**Brief:** Search the data for the string "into" and copy each line where it turns up.

**Raw data:**

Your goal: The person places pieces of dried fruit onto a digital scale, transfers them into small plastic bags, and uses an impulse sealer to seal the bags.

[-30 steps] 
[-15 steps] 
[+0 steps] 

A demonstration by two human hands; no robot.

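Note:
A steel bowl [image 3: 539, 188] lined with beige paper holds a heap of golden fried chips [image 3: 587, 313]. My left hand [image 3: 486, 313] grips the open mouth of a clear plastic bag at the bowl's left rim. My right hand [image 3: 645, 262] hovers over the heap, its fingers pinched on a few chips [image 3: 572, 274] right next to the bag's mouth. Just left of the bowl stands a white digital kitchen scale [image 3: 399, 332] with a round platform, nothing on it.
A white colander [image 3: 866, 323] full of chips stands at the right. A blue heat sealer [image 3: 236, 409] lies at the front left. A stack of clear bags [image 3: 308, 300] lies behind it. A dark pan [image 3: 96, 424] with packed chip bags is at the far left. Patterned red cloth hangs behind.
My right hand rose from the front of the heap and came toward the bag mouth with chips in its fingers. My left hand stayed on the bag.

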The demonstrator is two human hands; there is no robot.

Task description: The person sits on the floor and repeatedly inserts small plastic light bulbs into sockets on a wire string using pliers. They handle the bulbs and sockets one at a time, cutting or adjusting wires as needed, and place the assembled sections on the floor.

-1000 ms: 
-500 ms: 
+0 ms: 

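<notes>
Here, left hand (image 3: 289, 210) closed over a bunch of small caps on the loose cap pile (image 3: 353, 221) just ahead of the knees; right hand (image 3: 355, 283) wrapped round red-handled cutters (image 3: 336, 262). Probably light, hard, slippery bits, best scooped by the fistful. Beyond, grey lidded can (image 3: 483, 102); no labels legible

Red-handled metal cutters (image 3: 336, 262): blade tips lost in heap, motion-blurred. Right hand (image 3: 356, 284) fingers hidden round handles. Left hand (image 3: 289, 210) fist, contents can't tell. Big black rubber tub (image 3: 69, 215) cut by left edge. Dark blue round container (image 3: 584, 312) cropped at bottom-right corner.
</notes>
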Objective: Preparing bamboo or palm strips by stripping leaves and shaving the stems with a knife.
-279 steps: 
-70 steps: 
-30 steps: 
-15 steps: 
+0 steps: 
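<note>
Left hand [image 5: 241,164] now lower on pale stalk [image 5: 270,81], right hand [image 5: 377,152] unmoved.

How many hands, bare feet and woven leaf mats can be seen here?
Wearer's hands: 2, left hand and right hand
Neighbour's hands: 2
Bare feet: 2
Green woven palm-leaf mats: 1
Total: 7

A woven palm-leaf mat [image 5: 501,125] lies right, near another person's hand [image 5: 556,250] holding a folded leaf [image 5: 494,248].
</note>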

**Answer area:**
Your goal: The person places pieces of dried fruit onto a digital scale, transfers them into small plastic bags, and uses an impulse sealer to seal the bags.
Task description: The person sits on the floor and repeatedly inserts small plastic light bulbs into sockets on a wire string using pliers. They handle the bulbs and sockets one at a time, cutting or adjusting wires as needed, and place the assembled sections on the floor.

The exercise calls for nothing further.